White House staffers, Joe Biden’s allies, and the president himself have entered damage control mode over a remark about Trump supporters being “garbage” in a viral get-out-the-vote video targeting Latinos.
“The only garbage I see floating out there is his supporter’s – his – his demonization of Latinos is unconscionable, and it’s un-American,” the White House’s official transcript of the president’s remarks, inserting an apostrophe into the word “supporters”, read.
Screenshot of White House transcript of President Biden's 'garbage' comment.
© Photo : White House website
Biden or his handlers attempted to backpedal in a follow-up tweet from the president’s personal X account, which 'clarified' that he was referring to the “hateful rhetoric about Puerto Rico spewed by Trump’s supporter at his Madison Square Garden rally,” not the former president's followers.
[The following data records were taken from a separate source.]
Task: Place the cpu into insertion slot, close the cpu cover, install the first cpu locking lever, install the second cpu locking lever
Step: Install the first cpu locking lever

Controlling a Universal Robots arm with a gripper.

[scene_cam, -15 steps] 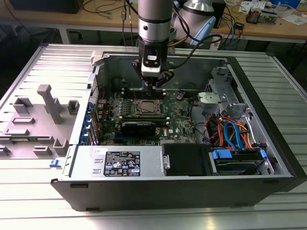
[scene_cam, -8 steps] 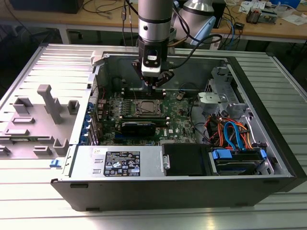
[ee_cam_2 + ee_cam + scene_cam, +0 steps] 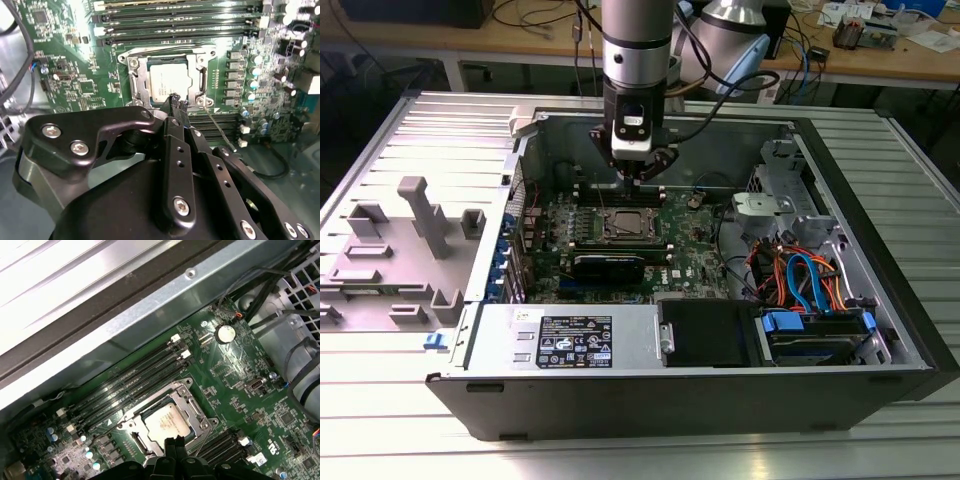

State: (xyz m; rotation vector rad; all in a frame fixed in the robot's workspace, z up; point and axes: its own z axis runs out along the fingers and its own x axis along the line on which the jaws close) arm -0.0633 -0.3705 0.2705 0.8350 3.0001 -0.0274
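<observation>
One arm [image 3: 637,50] comes straight down into the open computer case [image 3: 720,140], which lies on its side on the ribbed metal desk [image 3: 620,455]. Its wrist is vertical and the gripper [image 3: 641,178] points down at the green circuit board [image 3: 75,80]. In the exterior view the gripper hangs just above the board, over the long memory slots [image 3: 175,20] and a little behind the insertion slot [image 3: 610,228].

In the second wrist view the gripper [image 3: 176,101] has its fingers pressed together into one narrow black tip, with nothing visible pinched between them. That tip sits at the edge of the socket, right by the cpu [image 3: 169,82].

The cpu lies flat in the insertion slot with its dull silver top facing up. The cpu cover [image 3: 141,75] is down around it, framing the chip through its square cutout. The first wrist view shows the same: the cpu [image 3: 167,421] seated inside the frame, and the gripper [image 3: 172,444] tip just beside it. A thin metal rod [image 3: 220,129] slants away from the socket's corner, close to the tip. Whether the tip touches the rod cannot be told.
</observation>
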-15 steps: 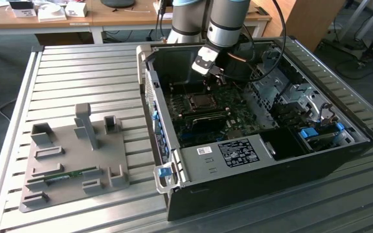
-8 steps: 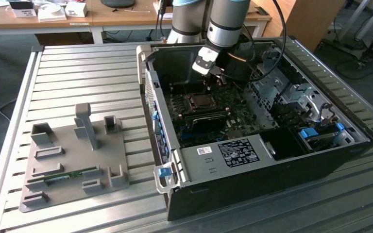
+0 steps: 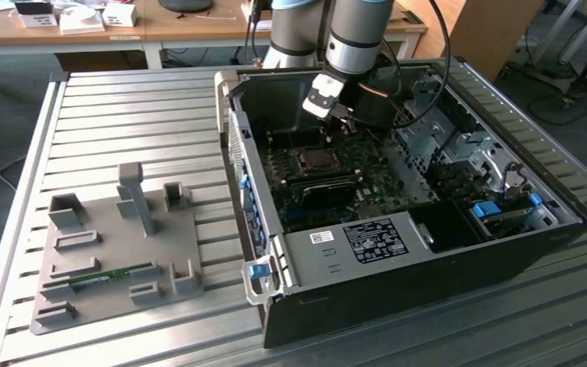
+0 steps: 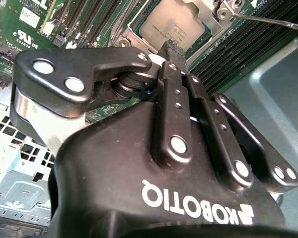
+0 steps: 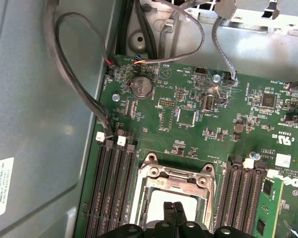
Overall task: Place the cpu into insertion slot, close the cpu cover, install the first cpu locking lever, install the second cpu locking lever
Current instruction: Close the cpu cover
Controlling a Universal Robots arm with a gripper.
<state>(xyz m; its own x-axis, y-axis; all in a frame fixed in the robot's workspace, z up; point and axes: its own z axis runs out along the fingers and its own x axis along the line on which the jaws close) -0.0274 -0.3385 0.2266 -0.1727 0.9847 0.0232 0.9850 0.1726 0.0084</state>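
Your black 2-finger gripper (image 5: 174, 206), tips pressed together on nothing, is poised at the dull grey square cpu (image 4: 171, 25) seated in the metal-rimmed insertion slot (image 5: 139, 196). A skewed push could scratch it or bend pins.

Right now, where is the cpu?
In the second wrist view, the cpu sits in its socket on the green board, between two banks of memory slots, close by the gripper.
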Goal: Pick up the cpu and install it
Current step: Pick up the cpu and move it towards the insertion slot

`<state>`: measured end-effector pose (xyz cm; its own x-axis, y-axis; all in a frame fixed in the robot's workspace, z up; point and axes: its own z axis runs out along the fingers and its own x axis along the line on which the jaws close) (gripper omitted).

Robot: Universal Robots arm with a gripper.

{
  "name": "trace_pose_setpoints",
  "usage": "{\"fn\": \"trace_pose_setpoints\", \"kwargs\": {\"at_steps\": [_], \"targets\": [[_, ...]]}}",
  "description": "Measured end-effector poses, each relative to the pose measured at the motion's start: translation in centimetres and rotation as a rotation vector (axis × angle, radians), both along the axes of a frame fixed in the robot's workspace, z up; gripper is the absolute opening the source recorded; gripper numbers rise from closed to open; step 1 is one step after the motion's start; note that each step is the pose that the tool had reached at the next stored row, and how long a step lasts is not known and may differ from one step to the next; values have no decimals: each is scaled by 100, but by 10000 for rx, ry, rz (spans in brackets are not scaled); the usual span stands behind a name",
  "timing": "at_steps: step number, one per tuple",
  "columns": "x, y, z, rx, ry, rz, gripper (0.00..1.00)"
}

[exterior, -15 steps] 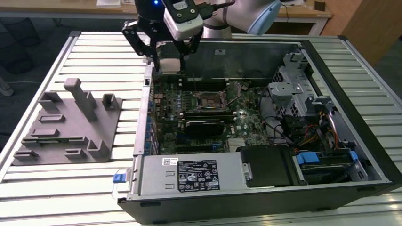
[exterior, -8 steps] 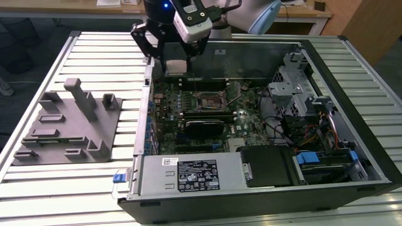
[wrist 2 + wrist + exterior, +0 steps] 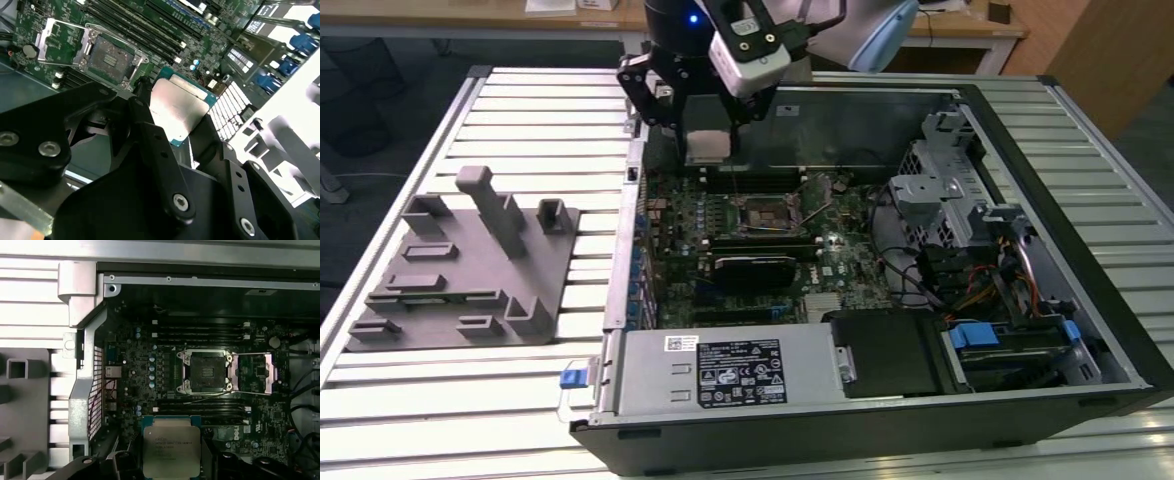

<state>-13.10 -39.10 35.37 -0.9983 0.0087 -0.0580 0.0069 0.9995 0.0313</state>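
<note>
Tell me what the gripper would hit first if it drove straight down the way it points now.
Probably the long black memory slots on the green motherboard, not the open metal-framed socket beside them: the gripper, shut on the flat silvery square cpu, sits offset from it. Depth is unclear.

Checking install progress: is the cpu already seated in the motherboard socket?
No, in the first wrist view the socket sits empty with its frame open, while the gripper holds the cpu apart from it.

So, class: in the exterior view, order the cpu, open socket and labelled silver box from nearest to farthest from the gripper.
1. cpu, held in the gripper.
2. open socket, mid-board.
3. labelled silver box, at the case's camera-side edge.
</note>
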Motion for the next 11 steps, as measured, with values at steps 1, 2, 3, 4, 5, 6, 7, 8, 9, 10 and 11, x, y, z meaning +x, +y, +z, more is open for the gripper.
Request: {"fn": "trace_pose_setpoints", "kwargs": {"at_steps": [1,2,3,4,5,6,7,8,9,10,11], "targets": [[17,3,-8,-1,2,0,55],[33,6,-15,-3,4,1,55],[49,9,-22,-4,6,0,55],[64,11,-30,-5,7,1,55],[81,14,-37,-7,10,1,55],[98,17,-45,-7,12,1,55],[114,20,-53,-8,14,1,55],[132,23,-61,-9,16,0,55],[149,26,-68,-11,18,0,55],[166,29,-75,-11,21,0,55],[184,31,-83,-12,23,0,55]]}}
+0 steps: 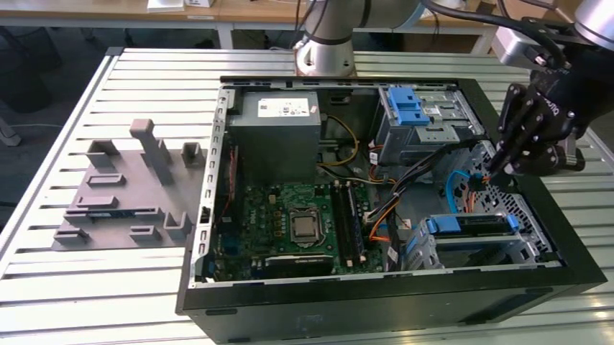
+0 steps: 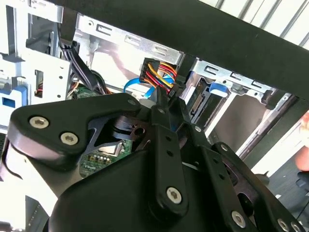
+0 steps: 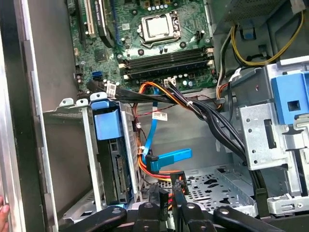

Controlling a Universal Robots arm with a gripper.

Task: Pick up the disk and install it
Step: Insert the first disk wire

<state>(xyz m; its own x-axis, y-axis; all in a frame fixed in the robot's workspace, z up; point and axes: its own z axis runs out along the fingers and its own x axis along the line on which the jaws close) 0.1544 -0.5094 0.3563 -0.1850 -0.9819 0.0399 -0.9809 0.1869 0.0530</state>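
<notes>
Currently reading tool (image 1: 490, 172) as pinched near-shut on power connector (image 3: 176, 180), at 3 o'clock of case (image 1: 384, 300) in exterior view. Seeing disk (image 1: 473, 224) already seated in cage (image 3: 87, 159) at 4 o'clock, blue bracket up. Risks: could lose connector from thin fingertip grip; could snag data cable (image 3: 173, 157) if pulled skewed.
</notes>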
Users didn’t buy the justification. “No, you called us garbage. It’s on tape,” one top comment suggested. “It sounded like you called half the country garbage imo,” another noted. “Joe said it and he meant it. Damage control from a staffer on an account he doesn’t have his own password to isn’t going to work,” another suggested.
Vice President Kamala Harris, running to replace Biden, addressed the comments Wednesday morning, apparently trying to distance herself from her boss.
“First of all, he clarified his comments, but let me be clear I strongly disagree with any criticism of people based on who they vote for,” Harris said.
Harris’ running mate Tim Walz sought to downplay the significance of the remarks, echoing the Democratic candidate for president and attacking Trump.
“Let’s be very clear: The vice president and I have made it absolutely clear that we want everyone part of this. Donald Trump’s divisive rhetoric is what needs to end. He called this a garbage country and continues on from 'the enemy within'. What you heard Vice President Harris say and what I say is there’s a place for all of us here,” Walz said in a TV interview Wednesday, adding that Harris, not Biden, is the one running for president and “delivering the message.”
Trump’s allies didn’t buy the justification, immediately seizing on the “garbage” comments and evoking Mrs. Clinton’s 2016 “basket of deplorables” remark.
Media coverage of Biden’s gaffe divided largely along party lines, although some Democratic-leaning CNN admitted that it didn't look good for the president and he “may have handed Trump a big assist with his ‘garbage’ gaffe.” The Associated Press didn’t play along with the White House’s apostrophe placement, running a headline on Wednesday reading “Biden suggests Trump supporters are ‘garbage’ after comic’s insult of Puerto Rico.”
It was Democrats who first sought to blow up the aforementioned 'garbage' comment at a pro-Trump rally in New York to try to take votes from their opponent, with Democratic Representative Delia Ramirez suggesting that comedian Tony Hinchliffe’s remarks characterizing Puerto Rico as a “floating island of garbage” represented “exactly what Donald Trump and JDC Vance and every one of them believe.”
The “garbage” scandal comes less than a week before the November 5 election, with a RealClearPolitics Election 2024 poll average deeming Trump to be leading both nationally and in all important battleground states.
Last-minute pre-election comments disparaging the other side’s supporters have proven highly damaging in presidential campaigns. In 2012, leaked video of Republican candidate Mitt Romney’s remarks at a fundraising dinner suggesting that 47% of people “dependent upon government” and unwilling to “take personal responsibility and care for their own lives” would vote for President Obama no matter what were characterized as a "campaign killer" helping to mobilize voters against him.